I opened the top drawer—his socks on one side, hers on the other—fingered the soft cotton that once warmed my mother's feet. There were five drawers and I went through them one at a time. The clothes my mother had left behind were on the right and Pop's were on the left, right down to the undershirts in the bottom drawer. I wondered if it had always been this way, this separation of clothes, or if this happened recently. I straightened up and on top of the dresser, tucked inside an NRA magazine, something white caught my eye. It was a sealed envelope addressed to Pop in my mother's handwriting. I crammed the envelope in my pocket and closed all the drawers, made sure the pill bottles looked like they hadn't been moved.

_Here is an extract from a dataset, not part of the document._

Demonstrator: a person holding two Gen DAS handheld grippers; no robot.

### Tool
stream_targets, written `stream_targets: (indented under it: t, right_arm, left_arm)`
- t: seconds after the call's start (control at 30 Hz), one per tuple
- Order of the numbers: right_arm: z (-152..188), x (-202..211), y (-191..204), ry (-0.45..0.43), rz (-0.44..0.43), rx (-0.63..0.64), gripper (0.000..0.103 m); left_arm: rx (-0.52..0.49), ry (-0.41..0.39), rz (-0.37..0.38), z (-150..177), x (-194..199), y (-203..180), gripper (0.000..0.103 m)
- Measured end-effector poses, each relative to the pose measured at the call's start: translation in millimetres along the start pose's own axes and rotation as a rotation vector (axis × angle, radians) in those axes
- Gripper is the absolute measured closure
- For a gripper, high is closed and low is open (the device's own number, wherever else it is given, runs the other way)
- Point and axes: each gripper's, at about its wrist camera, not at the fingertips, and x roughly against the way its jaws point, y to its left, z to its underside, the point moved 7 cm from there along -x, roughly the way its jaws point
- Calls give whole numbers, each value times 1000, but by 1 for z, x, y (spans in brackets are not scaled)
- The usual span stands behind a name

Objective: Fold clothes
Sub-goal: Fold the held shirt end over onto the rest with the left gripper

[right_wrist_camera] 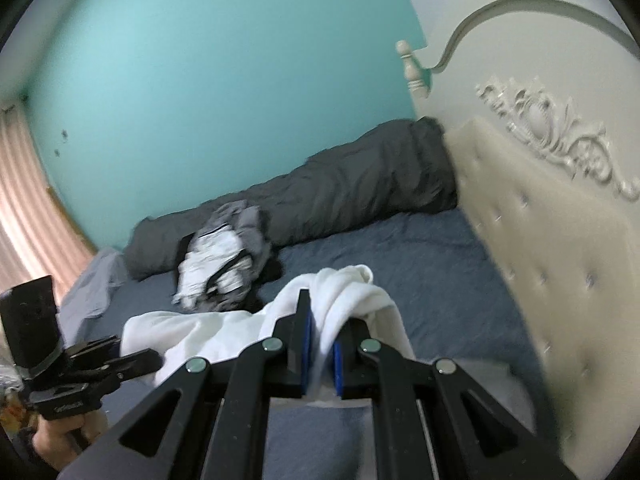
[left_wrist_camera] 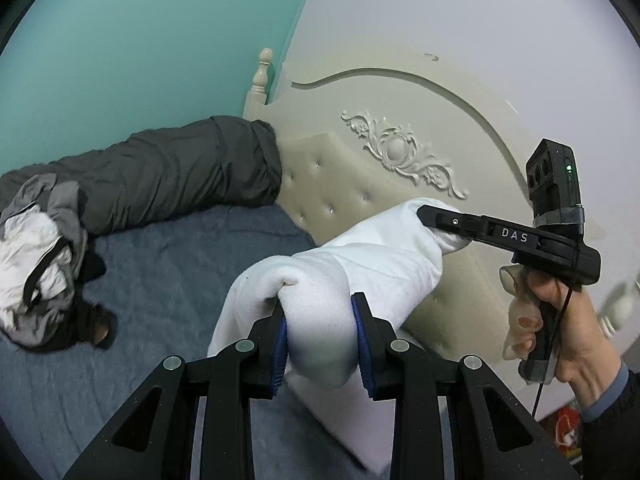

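Observation:
A white fleece garment [left_wrist_camera: 384,264] hangs in the air above the bed, stretched between both grippers. My left gripper [left_wrist_camera: 322,336] is shut on a thick bunched fold of it. My right gripper [right_wrist_camera: 322,344] is shut on another edge of the white garment [right_wrist_camera: 224,332], which drapes leftward toward the left gripper [right_wrist_camera: 132,364]. In the left wrist view the right gripper [left_wrist_camera: 424,214] shows from the side, its tips buried in the cloth.
A blue sheet [left_wrist_camera: 168,264] covers the bed. A dark grey rolled duvet [left_wrist_camera: 168,176] lies along the teal wall. A heap of white, grey and black clothes [left_wrist_camera: 40,272] sits at the left. The cream tufted headboard [left_wrist_camera: 360,184] stands close behind the garment.

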Motion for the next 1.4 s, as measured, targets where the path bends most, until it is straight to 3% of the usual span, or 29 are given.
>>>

Later that night, after Pop came home from the bar, he changed into shorts and a red T-shirt, came to the kitchen table when I called him for supper. He nodded off between picking at his Mac 'n' Cheese and sipping diet root beer. I tried to engage him in conversation but it was like trying to talk to someone who stood at the other end of a long tunnel, like my words traveled a million miles before they reached his ears. I asked how he did at pool and twenty minutes later he said, “All right.” I told him I saw a stray dog behind Quincey's Super Market, and sixteen minutes later he said he'd look into it tomorrow. I know these times because I stared at the oven clock, watched that minute hand sweep in slow circles.